Verlegung einer 110-kV-Erdkabels in Baden-Württemberg. Foto Nico Pudimat / Wikimedia
Verlegung einer 110-kV-Erdkabels in Baden-Württemberg. Foto Nico Pudimat / Wikimedia

Bei der gest­rigen Anhörung des Bundestagsausschusses für Umwelt, Naturschutz, Bau und Reaktorsicherheit wurde noch­mals die Wichtigkeit des Trassenausbaus betont. Jochen Homann, Präsident der Bundesnetzagentur (BnetzA)  merkte dabei jedoch, dass kon­krete Ausbauvorhaben umstritten seien.

In man­chen Regionen sei eine „Totalablehnung“ zu ver­zeichnen. Diese Konflikte beruhten meist nicht auf der Abwägung ver­schie­dener Naturschutzgüter, son­dern auf der Abwägung zwi­schen Mensch und Natur. Als Beispiel brachte Homann eine Trasse, die aus Gründen des Naturschutzes näher an eine Siedlung ver­legt werde.

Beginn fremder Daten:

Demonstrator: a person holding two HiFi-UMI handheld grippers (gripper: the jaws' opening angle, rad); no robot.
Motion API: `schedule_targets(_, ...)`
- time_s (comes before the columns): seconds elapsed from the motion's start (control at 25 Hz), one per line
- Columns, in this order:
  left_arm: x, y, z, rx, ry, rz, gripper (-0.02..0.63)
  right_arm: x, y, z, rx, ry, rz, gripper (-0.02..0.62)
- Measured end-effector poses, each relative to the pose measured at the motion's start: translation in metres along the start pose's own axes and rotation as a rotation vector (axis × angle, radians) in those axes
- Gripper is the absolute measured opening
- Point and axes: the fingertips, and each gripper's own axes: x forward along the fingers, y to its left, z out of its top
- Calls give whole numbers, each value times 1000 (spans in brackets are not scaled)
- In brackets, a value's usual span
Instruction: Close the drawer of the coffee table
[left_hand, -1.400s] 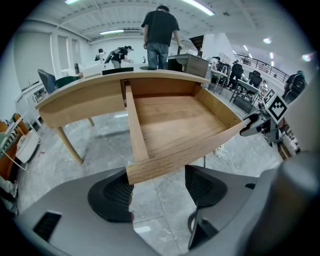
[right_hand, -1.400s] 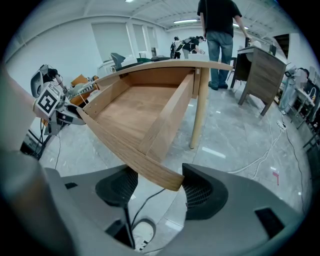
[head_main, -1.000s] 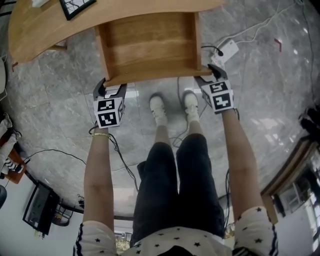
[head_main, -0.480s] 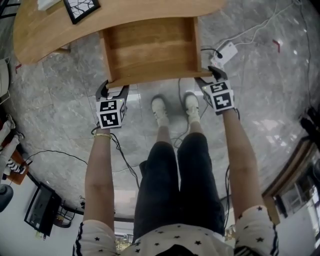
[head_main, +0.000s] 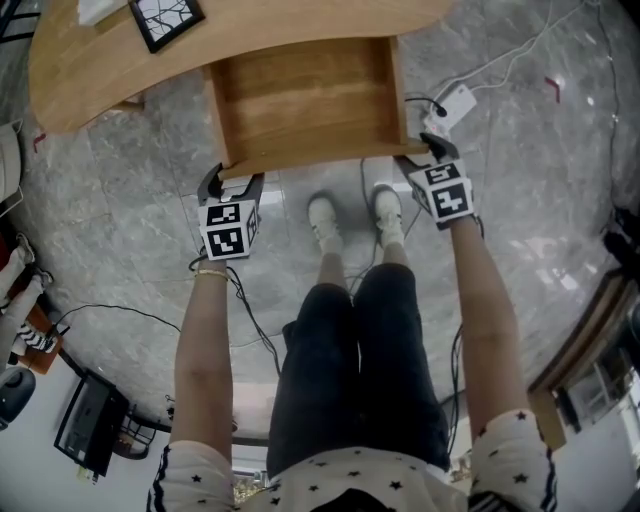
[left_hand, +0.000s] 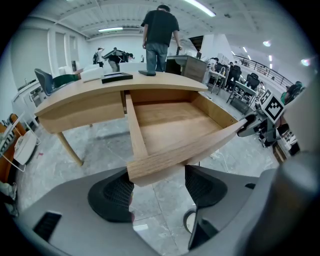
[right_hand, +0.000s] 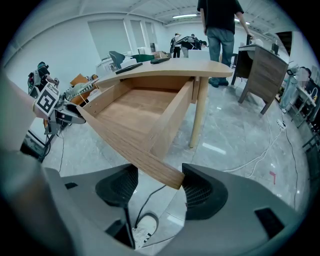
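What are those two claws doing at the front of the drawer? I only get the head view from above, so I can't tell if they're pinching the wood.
Observer: The left gripper view shows the left gripper with its jaws apart and the left corner of the drawer front between its pads. I cannot tell whether they touch the wood.
Operator: And the other claw?
Observer: Much the same. In its own view the right gripper has its jaws apart, with the panel's right end between them.
Operator: Is anyone else about?
Observer: Yes, a person in a dark top stands beyond the coffee table.
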Motion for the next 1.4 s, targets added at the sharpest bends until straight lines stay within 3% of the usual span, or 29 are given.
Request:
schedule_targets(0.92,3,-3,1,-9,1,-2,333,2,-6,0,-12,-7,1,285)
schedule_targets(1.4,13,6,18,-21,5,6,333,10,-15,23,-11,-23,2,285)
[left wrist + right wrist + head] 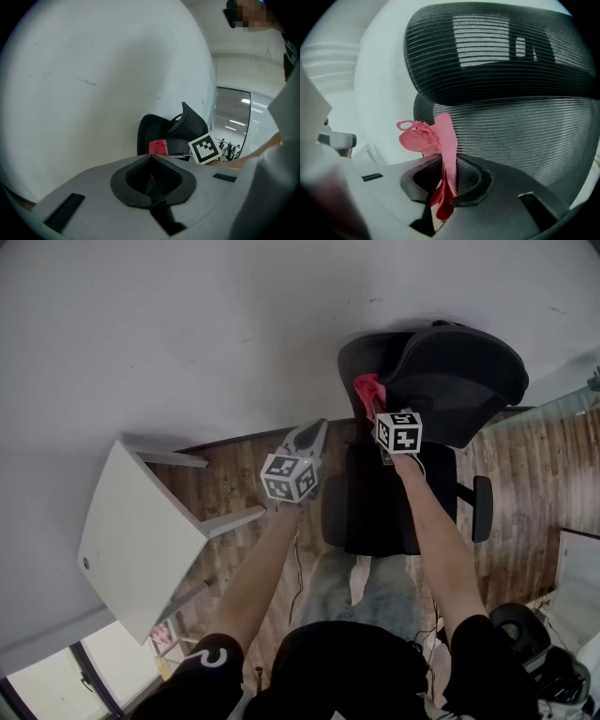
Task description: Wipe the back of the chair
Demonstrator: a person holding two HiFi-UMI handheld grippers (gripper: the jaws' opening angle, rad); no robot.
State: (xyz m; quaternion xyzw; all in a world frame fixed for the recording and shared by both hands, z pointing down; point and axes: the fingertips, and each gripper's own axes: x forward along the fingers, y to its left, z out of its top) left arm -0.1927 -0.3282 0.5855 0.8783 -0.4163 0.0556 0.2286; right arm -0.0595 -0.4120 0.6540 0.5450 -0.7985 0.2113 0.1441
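Note:
A black mesh office chair (pixel 441 371) stands against the white wall, its backrest (pixel 525 126) and headrest (pixel 487 51) filling the right gripper view. My right gripper (pixel 372 401) is shut on a pink cloth (pixel 436 140), whose bunched end (pixel 367 386) is held up at the left edge of the backrest. In the left gripper view the cloth (pixel 158 146) shows small against the chair (pixel 168 131). My left gripper (pixel 309 435) hovers to the left of the chair, jaws shut with nothing between them, pointing at the wall.
A white table (pixel 141 531) stands at the left by the wall. The chair's seat (pixel 375 502) and right armrest (pixel 483 507) lie below the grippers. A glass partition (pixel 553 409) is at the right. Wood floor (pixel 234 484) shows between table and chair.

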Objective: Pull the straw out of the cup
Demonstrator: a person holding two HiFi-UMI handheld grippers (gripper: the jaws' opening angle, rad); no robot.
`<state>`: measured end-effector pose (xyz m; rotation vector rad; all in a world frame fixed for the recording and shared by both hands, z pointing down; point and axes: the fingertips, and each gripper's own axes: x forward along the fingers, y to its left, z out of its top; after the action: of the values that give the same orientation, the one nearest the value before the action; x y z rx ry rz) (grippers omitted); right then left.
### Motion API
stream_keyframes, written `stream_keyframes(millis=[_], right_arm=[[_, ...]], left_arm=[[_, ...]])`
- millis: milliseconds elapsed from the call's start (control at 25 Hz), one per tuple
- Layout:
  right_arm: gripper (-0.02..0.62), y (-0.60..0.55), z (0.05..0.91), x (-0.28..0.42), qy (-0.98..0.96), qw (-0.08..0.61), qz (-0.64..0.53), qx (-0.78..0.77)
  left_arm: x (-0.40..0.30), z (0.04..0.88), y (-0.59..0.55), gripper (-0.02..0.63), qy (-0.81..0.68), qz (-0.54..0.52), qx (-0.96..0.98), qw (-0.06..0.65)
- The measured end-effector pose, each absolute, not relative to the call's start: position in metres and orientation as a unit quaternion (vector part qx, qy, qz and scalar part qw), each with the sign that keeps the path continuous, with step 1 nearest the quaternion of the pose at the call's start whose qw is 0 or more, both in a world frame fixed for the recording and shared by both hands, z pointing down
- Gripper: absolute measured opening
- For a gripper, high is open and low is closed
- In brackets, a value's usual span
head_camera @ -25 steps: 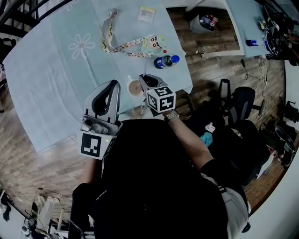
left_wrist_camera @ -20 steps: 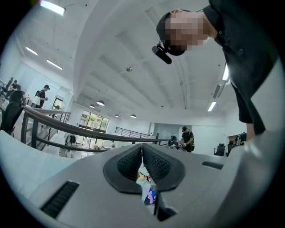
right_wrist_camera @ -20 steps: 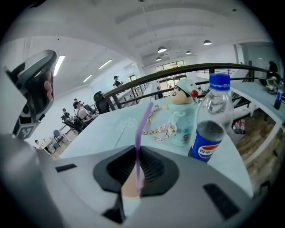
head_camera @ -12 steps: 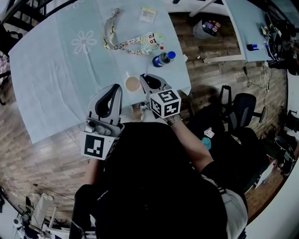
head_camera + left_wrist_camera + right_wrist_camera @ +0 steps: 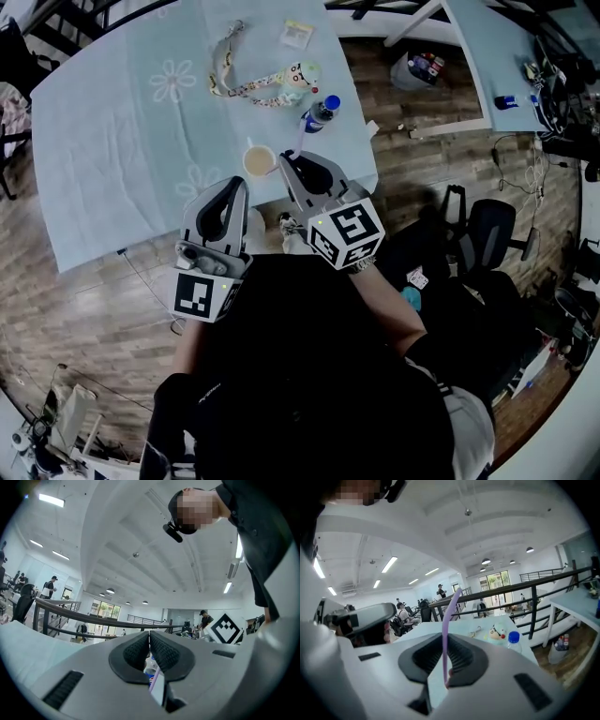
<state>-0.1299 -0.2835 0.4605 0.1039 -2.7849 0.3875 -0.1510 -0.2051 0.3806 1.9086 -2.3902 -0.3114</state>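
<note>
A paper cup (image 5: 260,161) of light-brown drink stands on the pale blue table (image 5: 112,159) near its front edge. My right gripper (image 5: 293,165) (image 5: 445,641) is just right of the cup and raised above it, shut on a lilac straw (image 5: 445,630). The straw stands upright between the pads and sticks out above them; in the head view the straw (image 5: 297,145) is thin and clear of the cup. My left gripper (image 5: 237,185) (image 5: 149,641) hovers in front of the cup, pointing level, its pads pressed together with nothing between them.
A blue-capped bottle (image 5: 319,112) lies behind the right gripper. A lanyard with a small toy (image 5: 272,89) and a small packet (image 5: 298,32) lie farther back. The table's right corner is beside the bottle, and wooden floor lies beyond it.
The right gripper has risen with the straw, up and away from the cup. The left gripper has drawn back from the cup toward the person.
</note>
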Motion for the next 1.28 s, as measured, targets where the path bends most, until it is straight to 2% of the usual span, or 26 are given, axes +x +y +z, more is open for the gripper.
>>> stream_keyframes(millis=[800, 1280], right_arm=[[0.038, -0.244, 0.364, -0.034, -0.992, 0.053, 0.105, -0.044], [0.038, -0.203, 0.345, 0.017, -0.990, 0.009, 0.082, -0.116]], left_arm=[[-0.045, 0.359, -0.159, 0.015, -0.822, -0.099, 0.562, 0.009], [0.010, 0.356, -0.132, 0.015, -0.846, -0.103, 0.524, -0.007]])
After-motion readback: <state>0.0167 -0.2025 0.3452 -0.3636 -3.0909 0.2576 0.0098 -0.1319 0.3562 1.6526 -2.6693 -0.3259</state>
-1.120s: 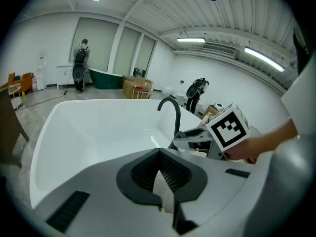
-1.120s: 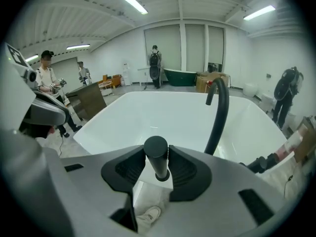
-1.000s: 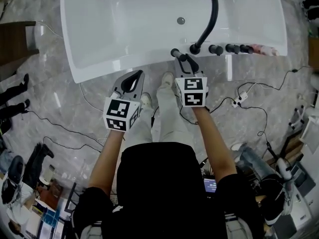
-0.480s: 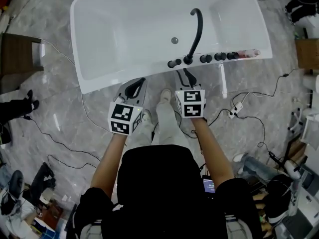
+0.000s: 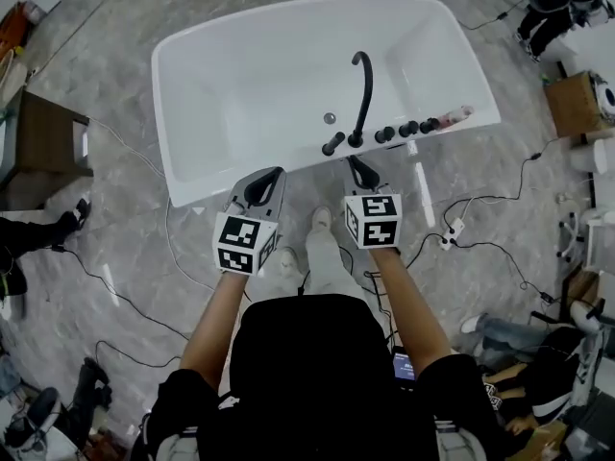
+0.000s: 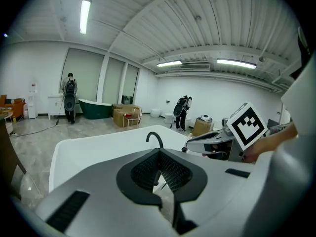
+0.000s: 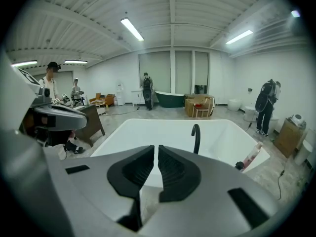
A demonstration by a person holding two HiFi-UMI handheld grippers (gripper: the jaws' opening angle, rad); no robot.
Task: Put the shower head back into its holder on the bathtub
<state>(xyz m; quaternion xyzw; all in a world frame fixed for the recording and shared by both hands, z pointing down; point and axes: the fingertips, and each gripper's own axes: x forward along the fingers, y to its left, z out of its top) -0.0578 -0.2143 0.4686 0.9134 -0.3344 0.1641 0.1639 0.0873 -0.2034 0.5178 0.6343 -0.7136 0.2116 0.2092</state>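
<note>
The white bathtub point(image 5: 240, 75) lies ahead of me, also seen in the right gripper view point(image 7: 148, 132). A black curved faucet point(image 5: 361, 94) stands on its near rim. The black shower head point(image 5: 333, 144) sits on that rim just left of the faucet base, free of both grippers. My right gripper point(image 5: 354, 163) hovers short of the rim. Its jaws are closing, with only a thin slit left and nothing between them. Over the floor to the left, my left gripper point(image 5: 273, 175) is shut and empty.
Black knobs point(image 5: 408, 128) and a pink bottle point(image 5: 459, 113) line the rim right of the faucet. Cables point(image 5: 480, 243) trail over the marble floor. A dark wooden table point(image 5: 43, 147) stands at the left, boxes and gear point(image 5: 577, 99) at the right. People stand far off point(image 7: 146, 97).
Both grippers have risen and drawn back from the tub rim. The right jaws, wide open by the shower head before, have nearly closed. The tub now looks farther away.
</note>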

Der Vorrang der Erdverkabelung könne die Situation beru­higen. Allerdings kommt diese nur schlep­pend voran. Es sei aber auch wichtig, zu kom­mu­ni­zieren, dass der Erdverkabelungsvorrang nur für die Gleichstromkabel gelte, sagte der Netzagentur-Präsident. Eine mög­liche Neufassung der Bundeskompensationsverordnung sei in Hinblick auf Entschädigungsfragen bei Land- und Forstwirtschaft zu begrüßen.

Homann kün­digte zudem an, dass künftig Tennet für den Ausbau der Süd-Ost-Gleichstromtrasse ver­ant­wort­lich sein soll. Der bis­he­rige Betreiber Amprion soll im Gegenzug Zuständigkeiten im Bereich des Nord-Teils des A-Korridors bekommen. Der Wechsel habe ver­schie­dene Vorteile. Unter andere könne die Akzeptanz vor allem in Bayern gestei­gert werden.